Starting at the first line of the data below, repeat each line word for word up to and including the line with "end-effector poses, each".

=== Section Start ===

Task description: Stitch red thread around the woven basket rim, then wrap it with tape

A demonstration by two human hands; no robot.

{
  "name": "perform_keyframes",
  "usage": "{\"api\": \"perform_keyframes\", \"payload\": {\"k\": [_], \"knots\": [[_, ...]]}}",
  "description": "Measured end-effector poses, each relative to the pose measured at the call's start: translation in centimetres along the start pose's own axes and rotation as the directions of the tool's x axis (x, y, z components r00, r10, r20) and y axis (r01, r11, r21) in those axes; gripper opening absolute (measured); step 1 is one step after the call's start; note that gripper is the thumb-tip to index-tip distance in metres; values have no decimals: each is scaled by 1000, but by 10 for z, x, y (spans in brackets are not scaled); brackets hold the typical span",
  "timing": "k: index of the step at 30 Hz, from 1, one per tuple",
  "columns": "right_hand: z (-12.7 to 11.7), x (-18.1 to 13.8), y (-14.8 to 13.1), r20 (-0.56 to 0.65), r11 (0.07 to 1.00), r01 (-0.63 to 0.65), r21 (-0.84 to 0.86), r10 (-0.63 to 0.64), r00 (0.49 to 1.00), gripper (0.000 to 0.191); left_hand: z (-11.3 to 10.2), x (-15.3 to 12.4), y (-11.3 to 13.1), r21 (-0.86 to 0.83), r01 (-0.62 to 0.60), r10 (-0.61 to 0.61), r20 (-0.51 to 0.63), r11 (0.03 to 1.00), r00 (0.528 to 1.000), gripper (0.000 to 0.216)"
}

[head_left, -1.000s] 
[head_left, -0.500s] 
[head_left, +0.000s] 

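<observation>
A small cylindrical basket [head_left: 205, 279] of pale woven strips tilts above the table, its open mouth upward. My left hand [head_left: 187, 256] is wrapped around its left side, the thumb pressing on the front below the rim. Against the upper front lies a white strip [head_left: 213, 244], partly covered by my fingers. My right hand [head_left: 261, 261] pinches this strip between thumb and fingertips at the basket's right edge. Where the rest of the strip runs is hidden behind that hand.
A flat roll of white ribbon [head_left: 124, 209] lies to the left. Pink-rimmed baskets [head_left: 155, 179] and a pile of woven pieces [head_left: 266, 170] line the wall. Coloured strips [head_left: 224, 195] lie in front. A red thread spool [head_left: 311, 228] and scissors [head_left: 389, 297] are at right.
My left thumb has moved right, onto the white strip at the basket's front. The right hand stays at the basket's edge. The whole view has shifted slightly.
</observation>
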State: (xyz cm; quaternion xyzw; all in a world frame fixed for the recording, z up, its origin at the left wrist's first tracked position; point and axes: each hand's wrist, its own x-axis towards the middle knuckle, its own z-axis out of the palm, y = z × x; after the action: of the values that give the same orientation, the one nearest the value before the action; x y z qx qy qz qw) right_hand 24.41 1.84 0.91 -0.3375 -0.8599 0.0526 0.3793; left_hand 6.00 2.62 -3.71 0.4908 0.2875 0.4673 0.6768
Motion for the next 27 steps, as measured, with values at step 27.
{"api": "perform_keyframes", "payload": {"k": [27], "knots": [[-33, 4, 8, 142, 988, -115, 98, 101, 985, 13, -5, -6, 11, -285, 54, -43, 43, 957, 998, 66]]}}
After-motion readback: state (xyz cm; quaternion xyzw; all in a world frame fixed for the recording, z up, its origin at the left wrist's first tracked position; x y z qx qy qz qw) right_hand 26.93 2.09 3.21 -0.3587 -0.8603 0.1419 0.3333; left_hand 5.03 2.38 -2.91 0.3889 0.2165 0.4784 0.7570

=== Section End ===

▸ REPLY TO THE TASK
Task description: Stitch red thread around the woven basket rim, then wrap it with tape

A demonstration by two human hands; no robot.

{
  "name": "perform_keyframes",
  "usage": "{\"api\": \"perform_keyframes\", \"payload\": {\"k\": [_], \"knots\": [[_, ...]]}}",
  "description": "Measured end-effector poses, each relative to the pose measured at the call's start: translation in centimetres along the start pose's own axes and rotation as the directions of the tool's x axis (x, y, z components r00, r10, r20) and y axis (r01, r11, r21) in those axes; gripper opening absolute (measured); step 1 is one step after the call's start; note that gripper is the thumb-tip to index-tip distance in metres; values have no decimals: each is scaled by 1000, but by 10 for z, x, y (spans in brackets are not scaled); brackets hold the typical span",

Nothing else is part of this output.